■ **TRY IT**:
Write down every entry below once more, exactly.

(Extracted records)
'''

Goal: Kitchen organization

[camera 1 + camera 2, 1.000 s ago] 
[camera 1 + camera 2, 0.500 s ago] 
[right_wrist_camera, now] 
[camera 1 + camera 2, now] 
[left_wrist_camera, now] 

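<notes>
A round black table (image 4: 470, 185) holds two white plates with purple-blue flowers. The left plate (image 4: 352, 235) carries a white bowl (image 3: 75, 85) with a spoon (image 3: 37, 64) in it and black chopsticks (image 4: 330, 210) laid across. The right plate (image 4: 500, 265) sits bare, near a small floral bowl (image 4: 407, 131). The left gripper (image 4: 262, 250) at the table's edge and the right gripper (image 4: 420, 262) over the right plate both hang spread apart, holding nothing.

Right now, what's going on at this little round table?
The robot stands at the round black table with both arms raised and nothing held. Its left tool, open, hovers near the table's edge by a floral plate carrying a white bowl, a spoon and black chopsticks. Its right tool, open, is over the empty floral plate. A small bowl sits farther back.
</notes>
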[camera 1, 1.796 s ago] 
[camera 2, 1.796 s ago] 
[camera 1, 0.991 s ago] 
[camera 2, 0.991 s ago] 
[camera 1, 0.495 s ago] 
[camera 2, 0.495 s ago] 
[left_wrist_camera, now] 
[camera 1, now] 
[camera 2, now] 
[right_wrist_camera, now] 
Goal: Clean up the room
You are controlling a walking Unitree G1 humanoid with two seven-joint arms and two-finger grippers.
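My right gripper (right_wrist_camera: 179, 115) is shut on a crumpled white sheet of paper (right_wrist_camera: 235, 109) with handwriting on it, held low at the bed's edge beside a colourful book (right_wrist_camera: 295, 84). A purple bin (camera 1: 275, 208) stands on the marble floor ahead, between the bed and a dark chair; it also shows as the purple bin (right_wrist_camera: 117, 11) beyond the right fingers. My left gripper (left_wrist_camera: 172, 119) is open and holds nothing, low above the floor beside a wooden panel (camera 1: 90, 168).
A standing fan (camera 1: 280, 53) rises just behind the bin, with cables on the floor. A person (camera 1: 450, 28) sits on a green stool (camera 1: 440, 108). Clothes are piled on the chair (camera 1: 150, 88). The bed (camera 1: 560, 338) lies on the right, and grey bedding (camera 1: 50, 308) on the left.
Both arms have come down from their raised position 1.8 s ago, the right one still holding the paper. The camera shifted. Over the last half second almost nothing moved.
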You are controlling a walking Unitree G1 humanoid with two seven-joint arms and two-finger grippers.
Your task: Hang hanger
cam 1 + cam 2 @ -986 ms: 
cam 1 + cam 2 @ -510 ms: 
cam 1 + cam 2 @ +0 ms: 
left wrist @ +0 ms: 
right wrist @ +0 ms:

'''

■ **TASK OUTPUT**:
Goal: Kitchen organization

[camera 1 + camera 2, 1.000 s ago] 
[camera 1 + camera 2, 0.500 s ago] 
[right_wrist_camera, now] 
[camera 1 + camera 2, now] 
[left_wrist_camera, now] 

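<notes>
A round black table (image 4: 470, 185) holds two white plates with purple-blue flowers. The left plate (image 4: 352, 235) carries a white bowl (image 3: 75, 85) with a spoon (image 3: 37, 64) in it and black chopsticks (image 4: 330, 210) laid across. The right plate (image 4: 500, 265) sits bare, near a small floral bowl (image 4: 407, 131). The left gripper (image 4: 262, 250) at the table's edge and the right gripper (image 4: 420, 262) over the right plate both hang spread apart, holding nothing.

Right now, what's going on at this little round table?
The robot stands at the round black table with both arms raised and nothing held. Its left tool, open, hovers near the table's edge by a floral plate carrying a white bowl, a spoon and black chopsticks. Its right tool, open, is over the empty floral plate. A small bowl sits farther back.
</notes>
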[camera 1, 1.796 s ago] 
[camera 2, 1.796 s ago] 
[camera 1, 0.991 s ago] 
[camera 2, 0.991 s ago] 
[camera 1, 0.495 s ago] 
[camera 2, 0.495 s ago] 
[left_wrist_camera, now] 
[camera 1, now] 
[camera 2, now] 
[right_wrist_camera, now] 
Goal: Clean up the room
You are controlling a walking Unitree G1 humanoid with two seven-joint arms and two-finger grippers.
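My right gripper (right_wrist_camera: 179, 115) is shut on a crumpled white sheet of paper (right_wrist_camera: 235, 109) with handwriting on it, held low at the bed's edge beside a colourful book (right_wrist_camera: 295, 84). A purple bin (camera 1: 275, 208) stands on the marble floor ahead, between the bed and a dark chair; it also shows as the purple bin (right_wrist_camera: 117, 11) beyond the right fingers. My left gripper (left_wrist_camera: 172, 119) is open and holds nothing, low above the floor beside a wooden panel (camera 1: 90, 168).
A standing fan (camera 1: 280, 53) rises just behind the bin, with cables on the floor. A person (camera 1: 450, 28) sits on a green stool (camera 1: 440, 108). Clothes are piled on the chair (camera 1: 150, 88). The bed (camera 1: 560, 338) lies on the right, and grey bedding (camera 1: 50, 308) on the left.
Both arms have come down from their raised position 1.8 s ago, the right one still holding the paper. The camera shifted. Over the last half second almost nothing moved.
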You are controlling a walking Unitree G1 humanoid with two seven-joint arms and two-finger grippers.
Your task: Hang hanger
cam 1 + cam 2 @ -986 ms: 
cam 1 + cam 2 @ -510 ms: 
cam 1 + cam 2 @ +0 ms: 
left wrist @ +0 ms: 
right wrist @ +0 ms:

Nothing else belongs in the output.